START Record set

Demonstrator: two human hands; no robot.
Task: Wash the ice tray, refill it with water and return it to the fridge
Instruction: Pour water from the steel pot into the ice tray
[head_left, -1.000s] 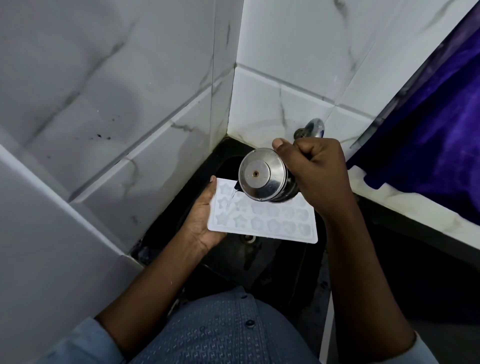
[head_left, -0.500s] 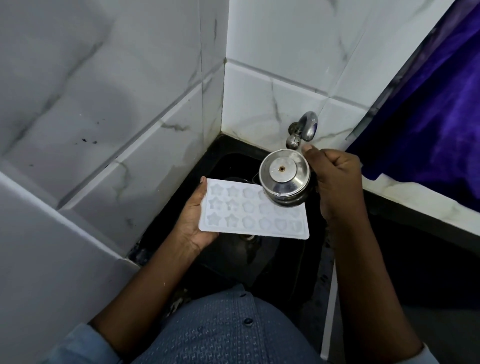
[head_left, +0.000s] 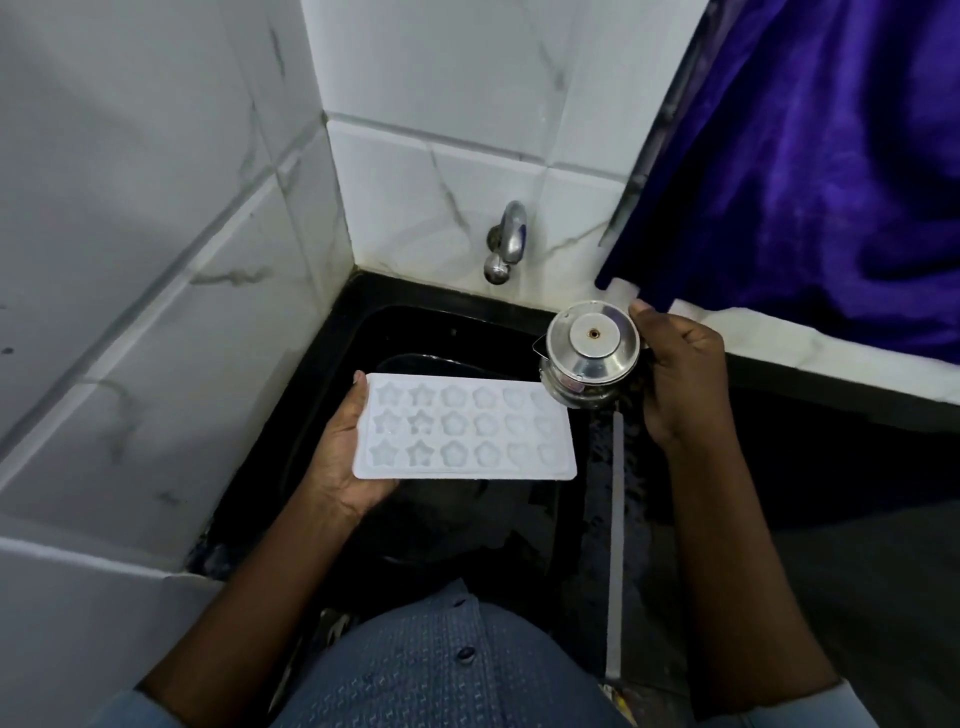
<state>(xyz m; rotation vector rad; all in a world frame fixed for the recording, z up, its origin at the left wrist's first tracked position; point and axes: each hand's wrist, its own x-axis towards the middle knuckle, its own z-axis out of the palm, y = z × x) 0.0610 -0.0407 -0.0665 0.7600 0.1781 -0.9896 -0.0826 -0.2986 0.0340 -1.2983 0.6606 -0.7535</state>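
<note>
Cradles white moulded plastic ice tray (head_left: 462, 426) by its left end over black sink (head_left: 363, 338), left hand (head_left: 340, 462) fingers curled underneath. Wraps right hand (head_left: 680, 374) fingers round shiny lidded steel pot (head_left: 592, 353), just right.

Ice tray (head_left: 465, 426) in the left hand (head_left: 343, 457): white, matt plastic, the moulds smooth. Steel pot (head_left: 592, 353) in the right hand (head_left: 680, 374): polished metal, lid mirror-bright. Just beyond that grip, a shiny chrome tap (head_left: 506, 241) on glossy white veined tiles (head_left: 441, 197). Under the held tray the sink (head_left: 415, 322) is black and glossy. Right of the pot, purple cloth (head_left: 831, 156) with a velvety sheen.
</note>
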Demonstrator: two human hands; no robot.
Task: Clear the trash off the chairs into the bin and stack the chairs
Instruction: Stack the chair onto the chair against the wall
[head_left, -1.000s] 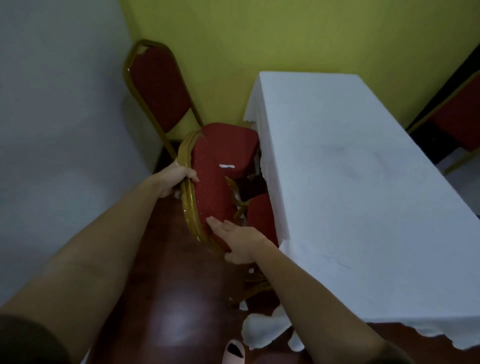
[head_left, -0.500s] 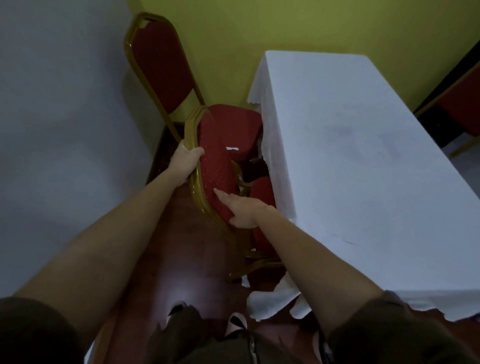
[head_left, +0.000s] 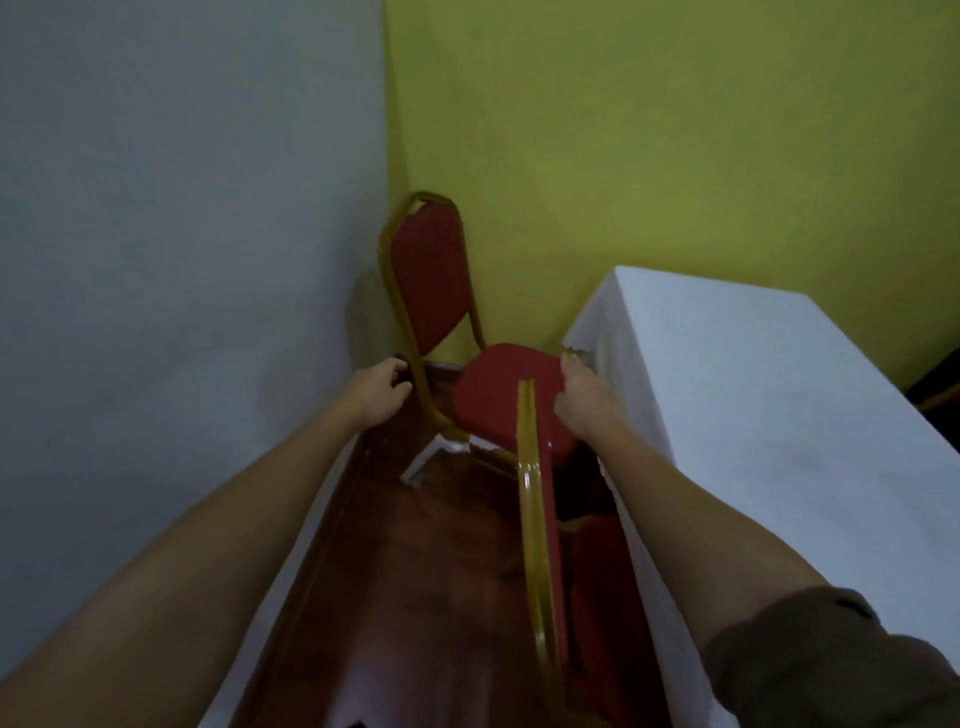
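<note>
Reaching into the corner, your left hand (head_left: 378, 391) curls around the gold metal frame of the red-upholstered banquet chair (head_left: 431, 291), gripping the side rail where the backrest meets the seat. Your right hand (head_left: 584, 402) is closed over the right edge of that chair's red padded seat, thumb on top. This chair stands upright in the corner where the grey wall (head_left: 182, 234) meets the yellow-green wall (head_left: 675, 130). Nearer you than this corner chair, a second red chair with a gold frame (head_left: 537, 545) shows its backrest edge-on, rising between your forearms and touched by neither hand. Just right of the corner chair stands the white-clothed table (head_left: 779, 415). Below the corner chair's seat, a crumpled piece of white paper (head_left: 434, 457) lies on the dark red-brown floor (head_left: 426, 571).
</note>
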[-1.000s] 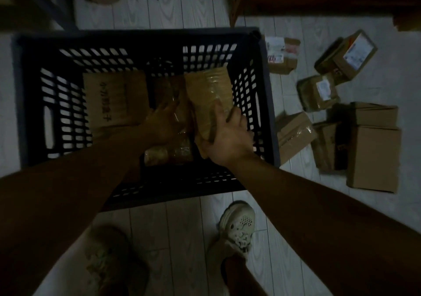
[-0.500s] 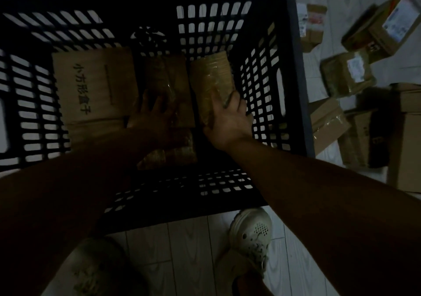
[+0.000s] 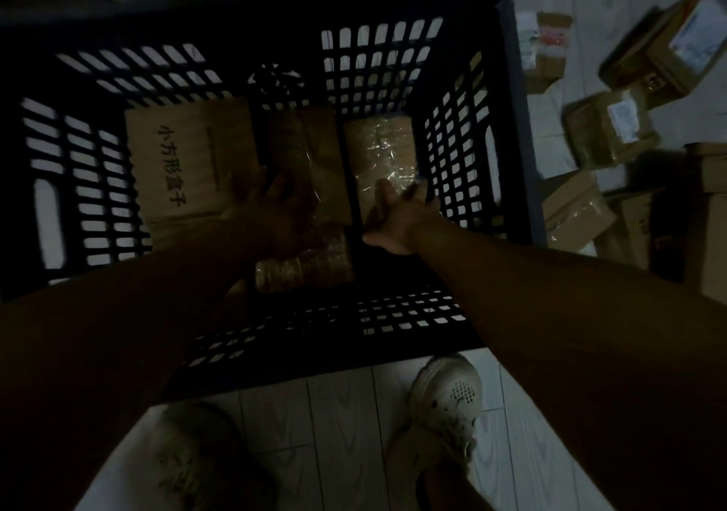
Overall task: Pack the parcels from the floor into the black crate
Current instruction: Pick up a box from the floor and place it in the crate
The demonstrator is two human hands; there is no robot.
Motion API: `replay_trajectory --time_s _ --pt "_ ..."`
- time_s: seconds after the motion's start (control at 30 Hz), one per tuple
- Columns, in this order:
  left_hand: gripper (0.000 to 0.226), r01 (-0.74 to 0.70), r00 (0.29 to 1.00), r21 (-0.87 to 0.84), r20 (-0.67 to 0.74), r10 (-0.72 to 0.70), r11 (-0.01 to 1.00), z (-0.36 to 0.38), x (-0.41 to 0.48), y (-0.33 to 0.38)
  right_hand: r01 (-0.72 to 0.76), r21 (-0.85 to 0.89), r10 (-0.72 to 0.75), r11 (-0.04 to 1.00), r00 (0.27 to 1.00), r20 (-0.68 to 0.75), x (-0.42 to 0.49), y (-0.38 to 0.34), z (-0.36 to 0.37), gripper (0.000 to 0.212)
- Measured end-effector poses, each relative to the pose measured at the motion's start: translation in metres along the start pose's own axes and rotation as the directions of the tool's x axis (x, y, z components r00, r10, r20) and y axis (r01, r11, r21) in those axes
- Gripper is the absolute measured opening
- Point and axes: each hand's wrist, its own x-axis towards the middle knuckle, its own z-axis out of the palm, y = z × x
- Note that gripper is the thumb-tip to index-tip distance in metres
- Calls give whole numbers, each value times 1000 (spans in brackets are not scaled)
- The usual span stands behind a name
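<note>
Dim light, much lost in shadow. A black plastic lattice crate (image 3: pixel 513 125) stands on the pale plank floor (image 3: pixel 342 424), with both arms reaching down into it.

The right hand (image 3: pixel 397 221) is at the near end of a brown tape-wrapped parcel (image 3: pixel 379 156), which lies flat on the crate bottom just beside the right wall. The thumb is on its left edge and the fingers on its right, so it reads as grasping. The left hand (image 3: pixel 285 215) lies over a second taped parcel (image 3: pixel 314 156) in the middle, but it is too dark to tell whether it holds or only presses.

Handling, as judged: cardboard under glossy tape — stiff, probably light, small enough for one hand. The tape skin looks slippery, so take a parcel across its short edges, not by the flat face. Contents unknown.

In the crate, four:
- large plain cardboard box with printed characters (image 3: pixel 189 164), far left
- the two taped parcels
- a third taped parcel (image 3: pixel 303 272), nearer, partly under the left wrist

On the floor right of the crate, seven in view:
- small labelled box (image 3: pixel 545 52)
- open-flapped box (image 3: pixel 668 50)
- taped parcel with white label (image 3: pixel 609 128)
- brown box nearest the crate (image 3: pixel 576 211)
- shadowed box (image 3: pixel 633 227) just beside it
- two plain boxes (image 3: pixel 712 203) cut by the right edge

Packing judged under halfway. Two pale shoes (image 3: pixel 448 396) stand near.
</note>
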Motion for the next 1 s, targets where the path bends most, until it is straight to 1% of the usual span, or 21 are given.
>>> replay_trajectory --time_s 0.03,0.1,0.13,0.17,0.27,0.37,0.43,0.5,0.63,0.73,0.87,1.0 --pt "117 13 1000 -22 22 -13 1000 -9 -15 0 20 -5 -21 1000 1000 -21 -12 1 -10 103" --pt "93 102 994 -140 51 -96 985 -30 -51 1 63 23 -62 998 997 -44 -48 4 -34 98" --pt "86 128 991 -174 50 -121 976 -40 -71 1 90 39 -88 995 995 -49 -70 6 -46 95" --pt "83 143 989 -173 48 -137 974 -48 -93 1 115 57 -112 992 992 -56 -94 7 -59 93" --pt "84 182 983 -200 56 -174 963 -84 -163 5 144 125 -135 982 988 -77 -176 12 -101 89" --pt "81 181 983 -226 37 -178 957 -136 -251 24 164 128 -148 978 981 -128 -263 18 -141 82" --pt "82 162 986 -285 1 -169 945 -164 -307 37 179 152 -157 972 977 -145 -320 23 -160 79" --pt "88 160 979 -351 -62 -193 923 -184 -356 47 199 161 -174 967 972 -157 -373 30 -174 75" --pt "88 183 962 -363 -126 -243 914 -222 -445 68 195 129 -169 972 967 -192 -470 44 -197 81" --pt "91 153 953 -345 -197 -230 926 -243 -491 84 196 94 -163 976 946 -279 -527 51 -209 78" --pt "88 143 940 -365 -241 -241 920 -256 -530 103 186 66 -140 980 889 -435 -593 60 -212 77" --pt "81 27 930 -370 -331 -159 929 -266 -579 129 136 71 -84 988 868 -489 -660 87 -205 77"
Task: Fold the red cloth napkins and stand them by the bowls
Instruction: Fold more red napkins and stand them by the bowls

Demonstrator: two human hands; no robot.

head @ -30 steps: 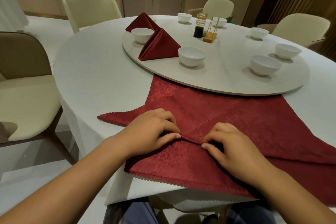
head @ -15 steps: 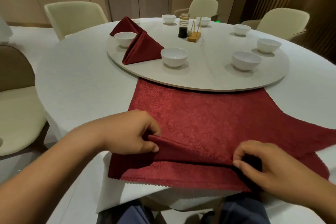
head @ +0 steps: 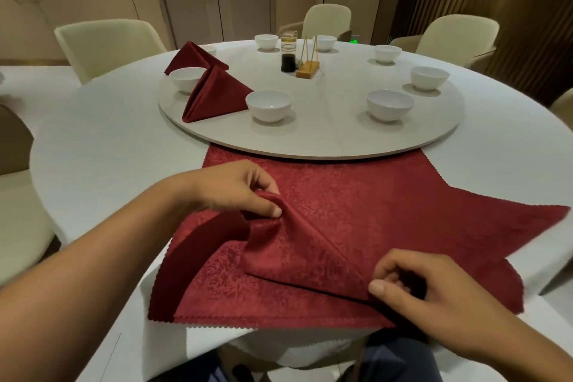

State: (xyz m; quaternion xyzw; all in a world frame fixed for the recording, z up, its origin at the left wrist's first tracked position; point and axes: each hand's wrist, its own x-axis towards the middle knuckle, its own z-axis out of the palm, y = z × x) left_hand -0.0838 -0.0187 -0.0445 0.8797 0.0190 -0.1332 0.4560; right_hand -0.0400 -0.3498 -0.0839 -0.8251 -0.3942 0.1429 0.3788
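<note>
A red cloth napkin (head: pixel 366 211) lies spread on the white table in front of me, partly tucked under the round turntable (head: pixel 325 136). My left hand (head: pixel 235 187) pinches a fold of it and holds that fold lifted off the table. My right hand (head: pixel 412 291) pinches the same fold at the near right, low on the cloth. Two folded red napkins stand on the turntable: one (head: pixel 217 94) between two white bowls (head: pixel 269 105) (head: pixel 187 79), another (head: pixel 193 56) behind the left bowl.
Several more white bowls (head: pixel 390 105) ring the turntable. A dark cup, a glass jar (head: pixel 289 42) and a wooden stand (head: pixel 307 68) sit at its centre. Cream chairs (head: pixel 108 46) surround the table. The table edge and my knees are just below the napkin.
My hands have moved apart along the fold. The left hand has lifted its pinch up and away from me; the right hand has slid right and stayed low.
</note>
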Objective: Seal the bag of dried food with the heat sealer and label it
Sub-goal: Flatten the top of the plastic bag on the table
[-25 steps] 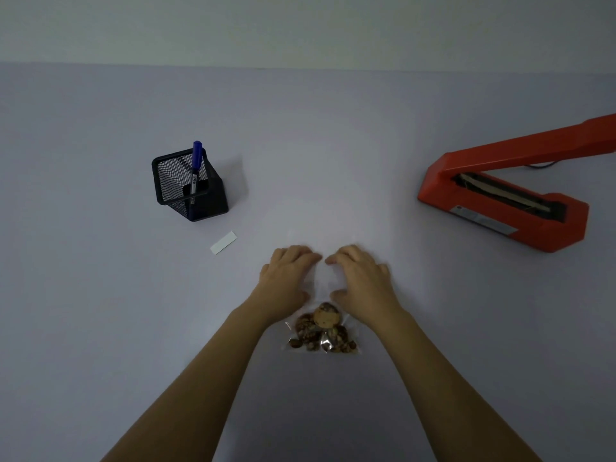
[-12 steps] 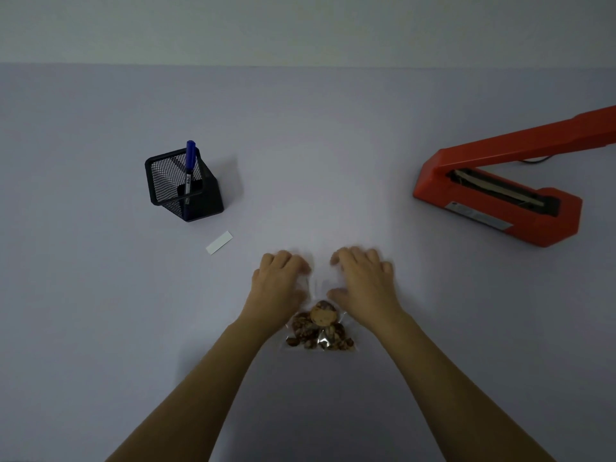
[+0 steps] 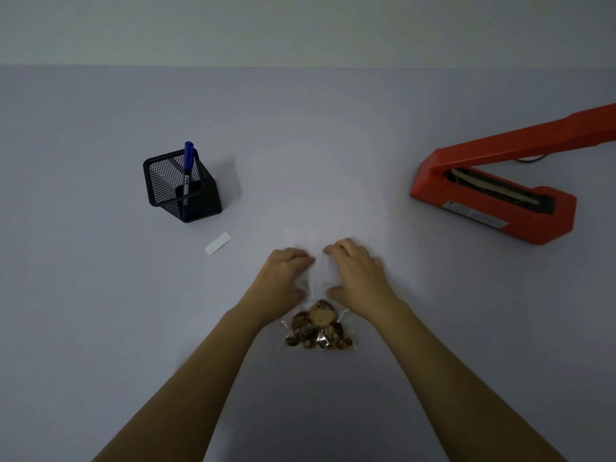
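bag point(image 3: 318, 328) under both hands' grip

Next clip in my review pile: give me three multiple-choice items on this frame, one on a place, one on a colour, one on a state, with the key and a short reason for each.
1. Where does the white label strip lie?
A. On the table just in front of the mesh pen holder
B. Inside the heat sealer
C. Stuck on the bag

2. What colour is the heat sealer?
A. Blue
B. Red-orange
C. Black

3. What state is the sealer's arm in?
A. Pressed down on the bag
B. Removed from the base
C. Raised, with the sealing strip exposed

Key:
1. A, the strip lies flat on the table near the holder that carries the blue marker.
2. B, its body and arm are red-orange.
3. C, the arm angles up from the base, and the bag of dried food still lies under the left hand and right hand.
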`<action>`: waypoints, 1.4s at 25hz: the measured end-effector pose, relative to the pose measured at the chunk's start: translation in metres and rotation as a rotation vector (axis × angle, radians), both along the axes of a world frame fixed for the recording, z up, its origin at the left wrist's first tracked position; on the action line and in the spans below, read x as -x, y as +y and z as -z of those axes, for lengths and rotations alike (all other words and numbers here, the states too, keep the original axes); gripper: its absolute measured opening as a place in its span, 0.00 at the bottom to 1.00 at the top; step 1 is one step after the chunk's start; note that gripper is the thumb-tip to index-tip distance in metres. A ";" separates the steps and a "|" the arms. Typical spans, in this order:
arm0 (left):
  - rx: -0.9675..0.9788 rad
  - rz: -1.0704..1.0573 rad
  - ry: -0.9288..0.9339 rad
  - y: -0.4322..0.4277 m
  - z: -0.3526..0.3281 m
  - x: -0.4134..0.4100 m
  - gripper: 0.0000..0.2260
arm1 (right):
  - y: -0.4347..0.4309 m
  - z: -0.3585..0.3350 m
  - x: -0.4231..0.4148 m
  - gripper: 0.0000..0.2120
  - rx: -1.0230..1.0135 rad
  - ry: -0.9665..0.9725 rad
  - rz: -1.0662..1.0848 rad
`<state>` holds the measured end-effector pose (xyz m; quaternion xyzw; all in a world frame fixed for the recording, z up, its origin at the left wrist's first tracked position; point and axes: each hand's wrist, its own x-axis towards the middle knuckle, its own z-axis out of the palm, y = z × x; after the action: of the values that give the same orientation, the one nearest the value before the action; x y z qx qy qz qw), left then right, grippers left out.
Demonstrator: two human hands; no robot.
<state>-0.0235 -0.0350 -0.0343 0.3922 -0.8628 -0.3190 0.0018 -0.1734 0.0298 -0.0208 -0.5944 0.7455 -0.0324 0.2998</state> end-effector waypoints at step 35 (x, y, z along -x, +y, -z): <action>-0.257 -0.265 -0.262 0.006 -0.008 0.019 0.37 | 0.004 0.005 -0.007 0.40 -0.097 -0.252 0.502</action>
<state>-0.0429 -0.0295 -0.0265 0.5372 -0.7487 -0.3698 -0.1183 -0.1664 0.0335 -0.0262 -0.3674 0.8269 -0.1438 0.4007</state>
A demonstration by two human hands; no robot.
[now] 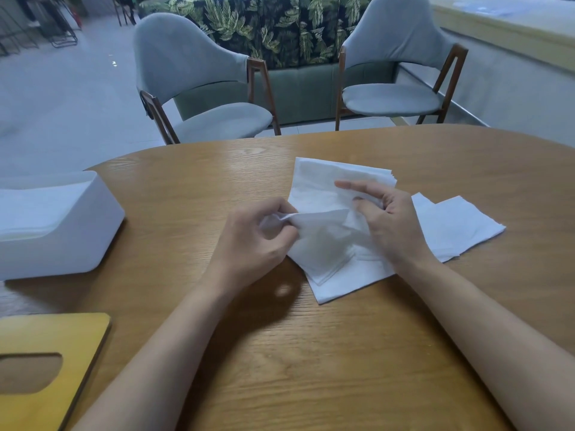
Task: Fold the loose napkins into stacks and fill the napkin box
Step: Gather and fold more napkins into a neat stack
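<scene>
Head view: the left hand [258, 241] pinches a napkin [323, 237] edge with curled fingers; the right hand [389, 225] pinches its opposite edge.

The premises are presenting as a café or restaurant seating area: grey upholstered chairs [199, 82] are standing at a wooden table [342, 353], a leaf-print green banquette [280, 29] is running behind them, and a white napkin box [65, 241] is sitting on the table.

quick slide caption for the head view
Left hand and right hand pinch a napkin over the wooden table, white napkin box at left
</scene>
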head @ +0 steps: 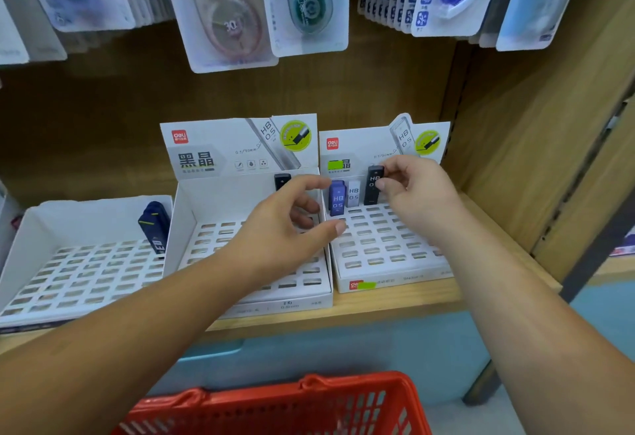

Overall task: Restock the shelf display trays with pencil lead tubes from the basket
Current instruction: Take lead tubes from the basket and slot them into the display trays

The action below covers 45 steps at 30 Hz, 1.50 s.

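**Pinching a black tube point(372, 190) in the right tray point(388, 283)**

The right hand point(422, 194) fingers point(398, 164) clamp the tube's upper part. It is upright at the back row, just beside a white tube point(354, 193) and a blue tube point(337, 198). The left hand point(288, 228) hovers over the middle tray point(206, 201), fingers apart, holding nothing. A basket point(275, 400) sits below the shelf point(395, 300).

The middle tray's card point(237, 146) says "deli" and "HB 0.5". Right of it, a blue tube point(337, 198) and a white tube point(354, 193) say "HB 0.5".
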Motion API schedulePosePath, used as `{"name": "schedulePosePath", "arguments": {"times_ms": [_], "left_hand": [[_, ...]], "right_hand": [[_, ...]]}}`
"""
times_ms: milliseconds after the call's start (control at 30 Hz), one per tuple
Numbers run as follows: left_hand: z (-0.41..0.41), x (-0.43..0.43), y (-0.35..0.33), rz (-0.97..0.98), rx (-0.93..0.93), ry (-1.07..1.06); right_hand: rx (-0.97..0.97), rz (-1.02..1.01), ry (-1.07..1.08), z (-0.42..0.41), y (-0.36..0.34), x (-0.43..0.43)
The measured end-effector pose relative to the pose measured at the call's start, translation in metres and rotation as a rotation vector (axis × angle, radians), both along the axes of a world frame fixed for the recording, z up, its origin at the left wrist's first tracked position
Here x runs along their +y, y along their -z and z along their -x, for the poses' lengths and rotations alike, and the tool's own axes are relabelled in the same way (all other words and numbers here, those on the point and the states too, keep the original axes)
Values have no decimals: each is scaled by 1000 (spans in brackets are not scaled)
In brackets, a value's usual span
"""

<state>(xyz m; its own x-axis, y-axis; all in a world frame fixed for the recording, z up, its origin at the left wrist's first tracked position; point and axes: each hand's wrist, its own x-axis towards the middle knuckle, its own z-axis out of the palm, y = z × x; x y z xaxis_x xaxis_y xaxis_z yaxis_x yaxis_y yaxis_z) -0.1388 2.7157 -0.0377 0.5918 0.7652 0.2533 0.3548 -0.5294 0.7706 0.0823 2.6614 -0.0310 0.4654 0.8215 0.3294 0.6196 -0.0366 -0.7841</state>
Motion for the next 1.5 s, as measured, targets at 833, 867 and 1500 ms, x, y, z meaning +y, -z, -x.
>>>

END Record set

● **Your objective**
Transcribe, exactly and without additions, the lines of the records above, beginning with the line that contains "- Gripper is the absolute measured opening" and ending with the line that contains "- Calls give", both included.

● **Response to this exercise**
- Gripper is the absolute measured opening
- Point and axes: each hand's wrist, its own x-axis towards the middle knuckle, its own z-axis out of the palm, y = z × x
- Note that gripper is the thumb-tip to index-tip distance in metres
- Calls give whole numbers, each value times 1000 (spans in brackets are not scaled)

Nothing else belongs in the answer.